Por gracia y en el Espíritu podemos aceptar (que) la vida verdadera, la vida auténtica es la que
busca la comunión con Dios. ¿Y qué pasa con la experiencia que tenemos todos los días?
Parecería que la persona que tiene fe adopta frente a la vida una actitud evasiva o tal vez
“adolescente”, inmadura, que “pinta” el mundo con colores diversos a los que la realidad refleja,
y resulta que es todo lo contrario. La fe es la que nos hace comprender la vida desde su verdadera
dimensión. Es la que nos dice las cosas como son. No para llevarnos a la depresión, sino para
llevarnos a la confianza que debemos depositar en Dios. Por eso uno busca en un Servicio
Divino, en un testimonio, en la oración, en aquellas experiencias que golpean nuestra condición
de hijos del Altísimo sobre esta realidad. Cuando la vida la comprendemos de esta manera,
entonces todo cambia. Sólo vive realmente el que busca a Dios.

Esto no lo dice la filosofía, esto no sale de un manual de psicología. Respetamos las ciencias.

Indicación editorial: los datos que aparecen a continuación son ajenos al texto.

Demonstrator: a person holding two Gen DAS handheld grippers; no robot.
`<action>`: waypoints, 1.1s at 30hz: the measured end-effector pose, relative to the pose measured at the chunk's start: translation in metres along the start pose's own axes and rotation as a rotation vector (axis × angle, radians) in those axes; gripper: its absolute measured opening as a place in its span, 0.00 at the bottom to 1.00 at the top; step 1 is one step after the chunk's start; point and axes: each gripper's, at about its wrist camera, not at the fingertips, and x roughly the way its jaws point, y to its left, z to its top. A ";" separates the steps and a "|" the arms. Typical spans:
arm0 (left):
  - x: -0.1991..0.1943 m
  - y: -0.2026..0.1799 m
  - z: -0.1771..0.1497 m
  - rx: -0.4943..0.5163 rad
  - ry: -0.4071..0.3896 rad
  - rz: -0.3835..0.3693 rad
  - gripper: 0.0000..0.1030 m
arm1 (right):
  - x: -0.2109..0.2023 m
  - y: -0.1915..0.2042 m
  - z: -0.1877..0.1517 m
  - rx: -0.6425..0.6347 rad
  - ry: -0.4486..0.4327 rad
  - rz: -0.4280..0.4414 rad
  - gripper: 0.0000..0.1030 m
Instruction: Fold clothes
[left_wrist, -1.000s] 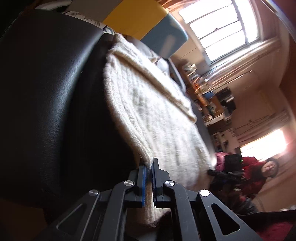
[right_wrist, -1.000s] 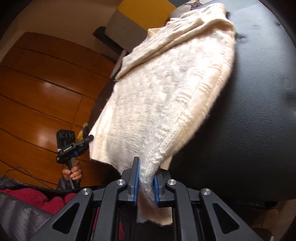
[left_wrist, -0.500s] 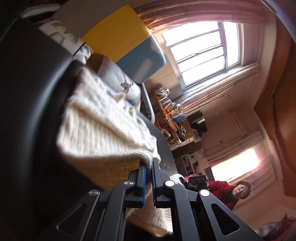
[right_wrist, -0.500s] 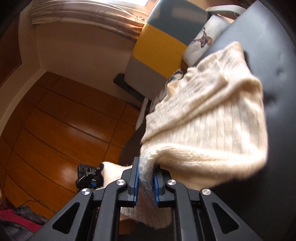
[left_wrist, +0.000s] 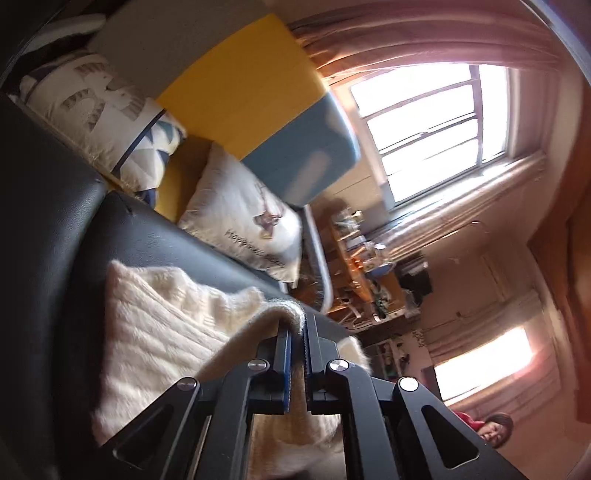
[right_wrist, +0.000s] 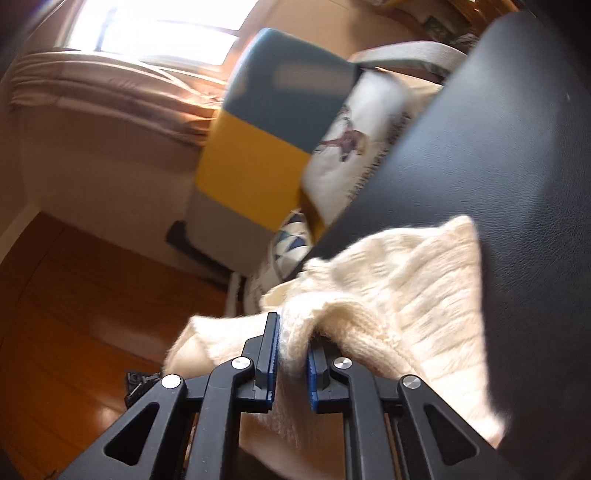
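**Both grippers clamped on the sweater's edge**

My left gripper (left_wrist: 296, 334) is nearly closed, pinching a thick hem of the cream knit sweater (left_wrist: 155, 332). My right gripper (right_wrist: 290, 334), slightly wider, grips a bunched fold of it. Ahead of both, the ribbed, fuzzy knit lies on a black leather surface (right_wrist: 498, 155), printed pillows (left_wrist: 240, 221) beyond.
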 end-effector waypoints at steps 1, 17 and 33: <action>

Pero acá venimos a escuchar lo que Dios nos dice que somos nosotros. Y Él nos dice esto. Esta
es la vida eterna. Esta es la vida verdadera. Esta es la vida que yo propuse, que propongo y en la
que estoy dispuesto a ayudarte. Al acercarnos a Dios, entonces verdaderamente vivimos.
La resurrección de Jesús es el fundamento de nuestra esperanza. Jesús resucitó con otro cuerpo;
no es un espíritu, un fantasma. Por eso el difunto conserva la identidad. A Él lo podían
reconocer, pero con el sentir del ser interior, no con la vista. Y esto anticipa la promesa que Dios
nos hizo. Pero eso no es el Servicio Divino en ayuda para los difuntos un día de tristeza, de
nostalgia. Es un día de esperanza. El centro de la fe cristiana, la causa de nuestra presencia en la
casa de Dios es que nos volvemos a encontrar y que en Dios vivimos. Y así como regaló esa
experiencia a los antiguos testigos, se la pedimos en la fe.